* **ASSIGNMENT**
Only the pictures are dropped; the lines of the material that follow are returned exactly.

──────

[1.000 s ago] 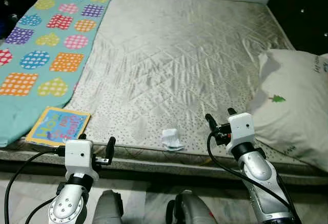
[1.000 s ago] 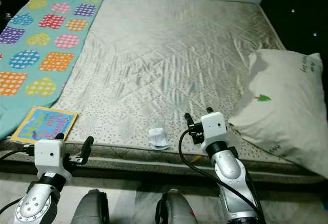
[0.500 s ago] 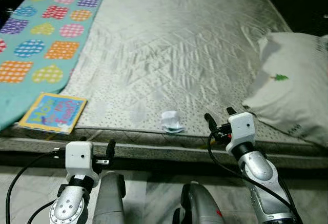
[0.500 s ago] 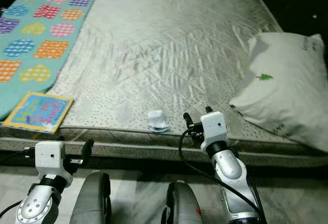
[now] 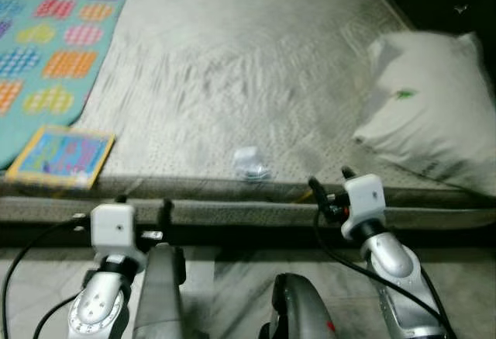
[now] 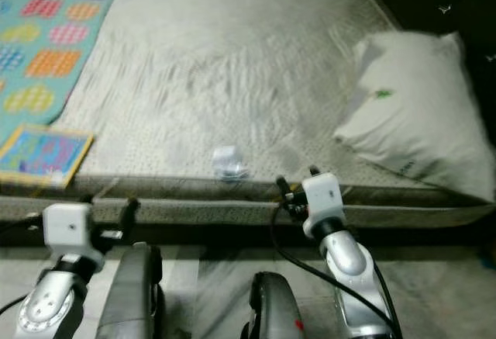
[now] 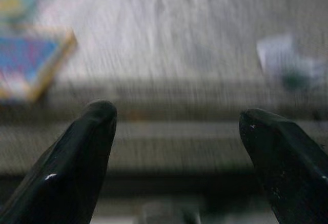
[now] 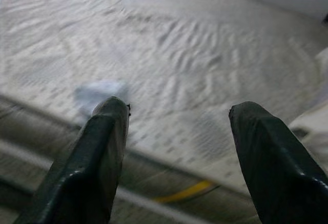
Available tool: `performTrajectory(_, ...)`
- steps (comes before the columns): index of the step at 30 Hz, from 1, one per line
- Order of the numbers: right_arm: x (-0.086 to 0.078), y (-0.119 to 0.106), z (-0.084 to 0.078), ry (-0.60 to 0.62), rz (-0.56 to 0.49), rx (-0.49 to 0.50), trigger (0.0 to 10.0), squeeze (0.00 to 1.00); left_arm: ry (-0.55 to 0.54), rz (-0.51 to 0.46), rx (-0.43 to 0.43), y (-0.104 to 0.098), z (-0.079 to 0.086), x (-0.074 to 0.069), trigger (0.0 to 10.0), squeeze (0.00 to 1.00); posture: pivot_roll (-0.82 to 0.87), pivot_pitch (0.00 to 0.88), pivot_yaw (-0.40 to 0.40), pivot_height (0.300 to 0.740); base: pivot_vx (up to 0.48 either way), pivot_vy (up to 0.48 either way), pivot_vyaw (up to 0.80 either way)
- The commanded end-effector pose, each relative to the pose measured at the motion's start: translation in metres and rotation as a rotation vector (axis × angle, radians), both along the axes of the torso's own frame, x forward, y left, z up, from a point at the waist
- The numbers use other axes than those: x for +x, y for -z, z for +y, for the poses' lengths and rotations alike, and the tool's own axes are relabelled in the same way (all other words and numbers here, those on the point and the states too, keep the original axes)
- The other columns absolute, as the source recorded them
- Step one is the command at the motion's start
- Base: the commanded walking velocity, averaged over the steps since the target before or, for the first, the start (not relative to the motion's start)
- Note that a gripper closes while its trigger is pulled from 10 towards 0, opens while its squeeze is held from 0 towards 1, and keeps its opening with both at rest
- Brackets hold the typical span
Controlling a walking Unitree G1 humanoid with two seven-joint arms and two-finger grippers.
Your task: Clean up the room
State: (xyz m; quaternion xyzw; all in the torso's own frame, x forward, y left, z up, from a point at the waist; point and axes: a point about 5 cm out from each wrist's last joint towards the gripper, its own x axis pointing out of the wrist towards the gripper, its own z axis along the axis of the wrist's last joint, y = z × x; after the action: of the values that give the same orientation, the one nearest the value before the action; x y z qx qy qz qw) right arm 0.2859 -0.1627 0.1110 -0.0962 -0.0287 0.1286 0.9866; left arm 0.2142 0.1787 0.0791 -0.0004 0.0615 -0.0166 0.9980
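A bare mattress (image 5: 232,67) with a pale quilted, speckled cover spans most of the scene; its near edge runs left to right just beyond both grippers. The head views are motion-blurred.

A turquoise blanket (image 5: 54,52) printed with coloured squares, hearts and circles lies along the far left of the mattress. A white pillow (image 5: 434,122) with a small green tree mark lies at the right, its near corner reaching over the mattress edge.

A flat picture book (image 5: 60,156) with a yellow border and a blue cover lies at the near left of the mattress, just beside the near end of the blanket.

A small crumpled white item (image 5: 251,164), possibly a tissue or a sock, lies near the middle of the near edge, on the mattress surface. It is pale with a slightly darker fold on its near side; blur hides finer detail. It sits between the two grippers in the left-right sense and touches neither.

The left gripper (image 7: 177,147) is held below the mattress edge, fingers spread wide and empty, with the book and the white item well ahead of it. The right gripper (image 8: 177,147) is at the mattress edge, right of the white item, fingers likewise spread apart and holding nothing.

The pale tiled floor (image 5: 232,277) shows at the near side.
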Motion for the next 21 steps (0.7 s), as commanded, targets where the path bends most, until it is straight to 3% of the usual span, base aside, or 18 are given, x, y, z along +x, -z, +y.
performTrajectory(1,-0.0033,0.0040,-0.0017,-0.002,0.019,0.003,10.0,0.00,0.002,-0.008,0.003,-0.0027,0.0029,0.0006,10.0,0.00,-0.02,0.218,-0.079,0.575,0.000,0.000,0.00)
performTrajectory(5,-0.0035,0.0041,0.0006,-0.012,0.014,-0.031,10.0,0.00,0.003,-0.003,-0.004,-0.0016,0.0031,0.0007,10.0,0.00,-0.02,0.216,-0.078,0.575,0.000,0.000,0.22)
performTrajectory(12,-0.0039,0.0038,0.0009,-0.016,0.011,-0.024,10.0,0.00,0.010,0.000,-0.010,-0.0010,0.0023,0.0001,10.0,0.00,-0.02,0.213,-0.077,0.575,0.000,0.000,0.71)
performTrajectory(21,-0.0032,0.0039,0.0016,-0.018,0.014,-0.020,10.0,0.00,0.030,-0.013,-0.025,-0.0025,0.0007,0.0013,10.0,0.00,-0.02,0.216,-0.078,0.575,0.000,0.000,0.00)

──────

* **EXERCISE OUTPUT**
[1.000 s ago] 
[1.000 s ago] 
[0.500 s ago] 
[0.500 s ago] 
[now] 
[now] 
[now] 
[now] 
Available tool: `performTrajectory(_, ...)`
- steps (comes before the columns): index of the step at 30 Hz, from 1, one per line
- Order of the numbers: right_arm: x (-0.086 to 0.078), y (-0.119 to 0.106), z (-0.084 to 0.078), ry (-0.60 to 0.62), rz (-0.56 to 0.49), rx (-0.49 to 0.50), trigger (0.0 to 10.0), squeeze (0.00 to 1.00); left_arm: ry (-0.55 to 0.54), rz (-0.51 to 0.46), rx (-0.43 to 0.43), y (-0.104 to 0.098), z (-0.079 to 0.086), x (-0.074 to 0.069), trigger (0.0 to 10.0), squeeze (0.00 to 1.00); posture: pivot_roll (-0.82 to 0.87), pivot_pitch (0.00 to 0.88), pivot_yaw (-0.40 to 0.40), pivot_height (0.300 to 0.740); base: pivot_vx (up to 0.48 either way), pivot_vy (up to 0.48 either way), pivot_vyaw (up to 0.80 either way)
- The commanded end-effector pose, each relative to the pose measured at the motion's start: translation in metres and rotation as a rotation vector (axis × angle, radians), both along the axes of the torso's own frame, x forward, y left, z up, from a point at the waist
- The numbers use other axes than those: x for +x, y for -z, z for +y, for the poses' lengths and rotations alike, and the tool's own axes are relabelled in the same way (all other words and numbers here, those on the point and the states too, keep the original axes)
- The other columns absolute, as the source recorded them
- Step one is the command at the motion's start
- Base: the commanded walking velocity, averaged over the steps since the target before or, for the first, the start (not relative to the motion's start)
- Note that a gripper closes while its trigger is pulled from 10 towards 0, opens while its squeeze is held from 0 towards 1, and keeps its opening with both at rest
- Brackets hold the typical span
Controlling a walking Unitree G1 humanoid with two seven-joint arms and two-finger grippers.
Your task: Clean up the room
State: (xyz m; quaternion xyzw; all in the torso's own frame, x forward, y left, z up, from a point at the waist; point and axes: a point about 5 cm out from each wrist's last joint towards the gripper, its own x axis pointing out of the wrist towards the gripper, its own z axis along the axis of the wrist's last joint, y = z × x; after the action: of the values that give the same orientation, the one nearest the value before the action; x y z qx qy qz qw) right arm 0.2859 -0.1627 0.1110 -0.0962 -0.0287 0.1286 0.9866; left arm 0.2142 0.1787 0.0791 -0.0004 0.0615 -0.0166 0.9980
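A bare mattress (image 5: 232,67) with a pale quilted, speckled cover spans most of the scene; its near edge runs left to right just beyond both grippers. The head views are motion-blurred.

A turquoise blanket (image 5: 54,52) printed with coloured squares, hearts and circles lies along the far left of the mattress. A white pillow (image 5: 434,122) with a small green tree mark lies at the right, its near corner reaching over the mattress edge.

A flat picture book (image 5: 60,156) with a yellow border and a blue cover lies at the near left of the mattress, just beside the near end of the blanket.

A small crumpled white item (image 5: 251,164), possibly a tissue or a sock, lies near the middle of the near edge, on the mattress surface. It is pale with a slightly darker fold on its near side; blur hides finer detail. It sits between the two grippers in the left-right sense and touches neither.

The left gripper (image 7: 177,147) is held below the mattress edge, fingers spread wide and empty, with the book and the white item well ahead of it. The right gripper (image 8: 177,147) is at the mattress edge, right of the white item, fingers likewise spread apart and holding nothing.

The pale tiled floor (image 5: 232,277) shows at the near side.
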Motion for the next 21 steps (0.7 s), as commanded, targets where the path bends most, until it is straight to 3% of the usual span, base aside, or 18 are given, x, y, z along +x, -z, +y.
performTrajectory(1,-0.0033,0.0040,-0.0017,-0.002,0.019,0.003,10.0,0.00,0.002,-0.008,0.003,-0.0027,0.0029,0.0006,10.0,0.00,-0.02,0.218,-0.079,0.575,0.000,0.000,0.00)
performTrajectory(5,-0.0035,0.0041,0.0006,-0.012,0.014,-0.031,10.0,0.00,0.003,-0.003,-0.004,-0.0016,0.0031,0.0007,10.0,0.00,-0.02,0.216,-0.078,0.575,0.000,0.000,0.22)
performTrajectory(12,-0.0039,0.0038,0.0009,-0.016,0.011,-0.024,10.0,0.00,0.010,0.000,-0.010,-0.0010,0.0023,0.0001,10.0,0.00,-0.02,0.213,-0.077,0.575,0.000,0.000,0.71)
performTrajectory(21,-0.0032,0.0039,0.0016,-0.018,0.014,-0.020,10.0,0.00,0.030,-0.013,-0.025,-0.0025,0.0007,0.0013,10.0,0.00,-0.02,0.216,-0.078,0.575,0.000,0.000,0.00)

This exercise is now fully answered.